Les marchés n’attendent pas plus d’une baisse de taux par trimestre pour cette année. Cela semble conservateur. Cependant, il ne serait pas surprenant de voir la BCE procéder à trois ou quatre baisses de taux, et potentiellement davantage en cas de ralentissement fortuit.
Pour ce qui est de son bilan, le portefeuille du programme d’achats d’urgence face à la pandémie (PEPP) devrait être réduit de 7,5 milliards d’euros par mois à compter du mois de juillet. La BCE restreindra ainsi ses achats sur le second semestre, tandis que les directions générales du trésor européennes n’ont pour l’instant procéder qu’à une petite moitié des programmes d’émissions de l’année.
Conséquences pour les marchés financiers
Ces baisses de taux préventives sont bénéfiques pour la croissance économique. Elles augmentent la probabilité d’un atterrissage en douceur de l’économie européenne, ou plutôt d’une meilleure trajectoire post-atterrissage. La région est particulièrement sensible aux évolutions de taux d’intérêt (la proportion de taux hypothécaires variables dans le sud de l’Europe est élevée et la maturité moyenne de la dette d’entreprises y est beaucoup plus courte), les bienfaits de la baisse des taux directeurs devraient ainsi se faire sentir relativement rapidement.
Ces éléments constituent une toile de fond favorable pour les marchés du crédit, d’autant plus que les marchés monétaires vont perdre une partie de leur attrait. Une réorientation des flux du monétaire vers les marchés de crédit constituant un facteur de soutien supplémentaire.
Cela devrait également être favorable aux actions européennes dans leur ensemble, et notamment aux segments qui ont particulièrement souffert des conditions monétaires restrictives. Compte tenu des perspectives d’une reprise cyclique pas encore inflationniste, nous sommes dans la zone idéale. D’autant plus que les valorisations y sont attractives tant vis-à-vis de l’histoire que par rapport au reste du monde.
Sur le front des taux d’intérêt, les marchés semblent s’accorder sur la perspective de trois baisses par la BCE en 2024 et d’un atterrissage du taux directeur sur un seuil de 3% au cours des 12 prochains mois. Un scénario optimiste d’autant qu’il ne tient pas compte de ce que pourrait faire la BCE si la trajectoire économique venait à décevoir. Si nous sommes constructifs sur la partie courte de la courbe des taux, nous ne pouvons exclure une sous-performance des taux longs du fait de meilleures perspectives économiques et d’un bilan de la BCE moins important.
La divergence des politiques monétaires des deux côtés de l’Atlantique est bien là.

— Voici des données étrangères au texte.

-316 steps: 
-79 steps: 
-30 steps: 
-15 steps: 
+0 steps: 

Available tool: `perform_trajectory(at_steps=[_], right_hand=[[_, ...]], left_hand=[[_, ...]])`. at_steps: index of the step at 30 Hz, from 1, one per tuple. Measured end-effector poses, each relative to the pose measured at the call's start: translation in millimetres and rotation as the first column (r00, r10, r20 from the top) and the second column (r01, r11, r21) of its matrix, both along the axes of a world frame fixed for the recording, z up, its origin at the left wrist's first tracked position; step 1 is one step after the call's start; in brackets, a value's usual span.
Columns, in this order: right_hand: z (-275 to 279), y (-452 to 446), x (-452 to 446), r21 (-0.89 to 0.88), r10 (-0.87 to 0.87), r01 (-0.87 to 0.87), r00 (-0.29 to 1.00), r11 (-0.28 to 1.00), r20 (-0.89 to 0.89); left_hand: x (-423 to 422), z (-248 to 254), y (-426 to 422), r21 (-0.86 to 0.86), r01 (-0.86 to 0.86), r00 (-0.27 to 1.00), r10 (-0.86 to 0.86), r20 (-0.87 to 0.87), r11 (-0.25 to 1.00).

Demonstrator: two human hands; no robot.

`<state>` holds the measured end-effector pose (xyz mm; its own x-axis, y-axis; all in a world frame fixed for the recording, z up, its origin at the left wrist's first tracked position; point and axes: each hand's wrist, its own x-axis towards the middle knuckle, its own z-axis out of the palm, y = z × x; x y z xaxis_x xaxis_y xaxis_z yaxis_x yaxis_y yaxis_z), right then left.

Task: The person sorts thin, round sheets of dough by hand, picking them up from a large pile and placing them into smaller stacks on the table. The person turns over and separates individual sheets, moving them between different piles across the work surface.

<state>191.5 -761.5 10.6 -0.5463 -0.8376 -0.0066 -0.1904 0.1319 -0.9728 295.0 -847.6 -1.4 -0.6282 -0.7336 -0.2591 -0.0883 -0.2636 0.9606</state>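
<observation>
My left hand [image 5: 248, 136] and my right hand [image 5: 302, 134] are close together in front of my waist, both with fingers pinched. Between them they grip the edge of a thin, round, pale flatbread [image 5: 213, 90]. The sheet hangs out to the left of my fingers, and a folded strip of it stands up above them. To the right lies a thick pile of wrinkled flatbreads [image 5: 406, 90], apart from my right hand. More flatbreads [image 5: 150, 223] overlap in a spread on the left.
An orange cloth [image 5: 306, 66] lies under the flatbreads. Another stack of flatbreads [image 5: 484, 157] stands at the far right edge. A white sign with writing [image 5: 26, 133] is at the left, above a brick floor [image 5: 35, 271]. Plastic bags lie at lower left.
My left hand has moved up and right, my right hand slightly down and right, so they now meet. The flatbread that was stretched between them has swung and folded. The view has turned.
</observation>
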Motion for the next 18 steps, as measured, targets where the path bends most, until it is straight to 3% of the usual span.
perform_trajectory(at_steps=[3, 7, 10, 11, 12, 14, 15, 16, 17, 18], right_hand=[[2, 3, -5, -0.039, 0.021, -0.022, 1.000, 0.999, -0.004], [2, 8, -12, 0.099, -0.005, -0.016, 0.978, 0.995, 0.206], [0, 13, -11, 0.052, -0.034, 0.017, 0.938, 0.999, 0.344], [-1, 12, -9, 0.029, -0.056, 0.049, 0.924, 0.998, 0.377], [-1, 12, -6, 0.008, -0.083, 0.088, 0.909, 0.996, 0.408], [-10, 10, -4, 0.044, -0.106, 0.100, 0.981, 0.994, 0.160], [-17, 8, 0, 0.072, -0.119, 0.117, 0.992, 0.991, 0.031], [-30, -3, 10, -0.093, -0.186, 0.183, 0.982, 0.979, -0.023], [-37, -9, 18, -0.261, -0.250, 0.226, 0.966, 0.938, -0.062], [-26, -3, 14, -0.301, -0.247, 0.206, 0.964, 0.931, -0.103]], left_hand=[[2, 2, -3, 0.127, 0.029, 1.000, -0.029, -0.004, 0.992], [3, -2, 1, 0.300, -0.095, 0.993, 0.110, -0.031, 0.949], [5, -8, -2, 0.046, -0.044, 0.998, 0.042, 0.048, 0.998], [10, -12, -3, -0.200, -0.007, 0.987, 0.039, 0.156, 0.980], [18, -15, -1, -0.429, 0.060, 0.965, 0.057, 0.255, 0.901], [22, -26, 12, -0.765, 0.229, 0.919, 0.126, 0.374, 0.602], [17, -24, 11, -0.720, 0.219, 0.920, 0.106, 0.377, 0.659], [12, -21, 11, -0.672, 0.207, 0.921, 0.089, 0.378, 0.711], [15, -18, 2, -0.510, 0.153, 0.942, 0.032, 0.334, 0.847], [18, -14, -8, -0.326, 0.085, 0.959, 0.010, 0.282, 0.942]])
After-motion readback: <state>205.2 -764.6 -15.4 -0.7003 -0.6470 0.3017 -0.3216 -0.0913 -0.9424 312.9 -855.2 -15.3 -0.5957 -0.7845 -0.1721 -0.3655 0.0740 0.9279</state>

Avec une BCE qui baisse ses taux d’intérêt en juin, alors que la probabilité pour la Réserve Fédérale (FED) de baisser ses taux d’intérêt avant les élections américaines s’éloigne ; et de ce fait cette dernière restera probablement en pause jusqu’en décembre. La perspective d’un écart de 2% entre les taux directeurs au cours des six prochains mois pourrait être un problème pour la BCE.
Une FED qui maintient ses taux de politique monétaire sur des niveaux élevés trop longtemps – provoquant ainsi un différentiel de taux d’intérêt trop favorable au dollar – pourrait amener une dépréciation marquée de l’euro, et donc une inflation importée. Une telle séquence signifierait que la BCE serait dépendante de la FED. Mais l’Euro tient bien actuellement. Dans cette phase de la politique monétaire visant à en réduire le biais restrictif accompagnée d’un rebond de la demande, la BCE peut avancer indépendamment de la Fed. Mais dans une phase de la politique monétaire qui viserait à relancer l’économie, une telle divergence serait clairement un problème.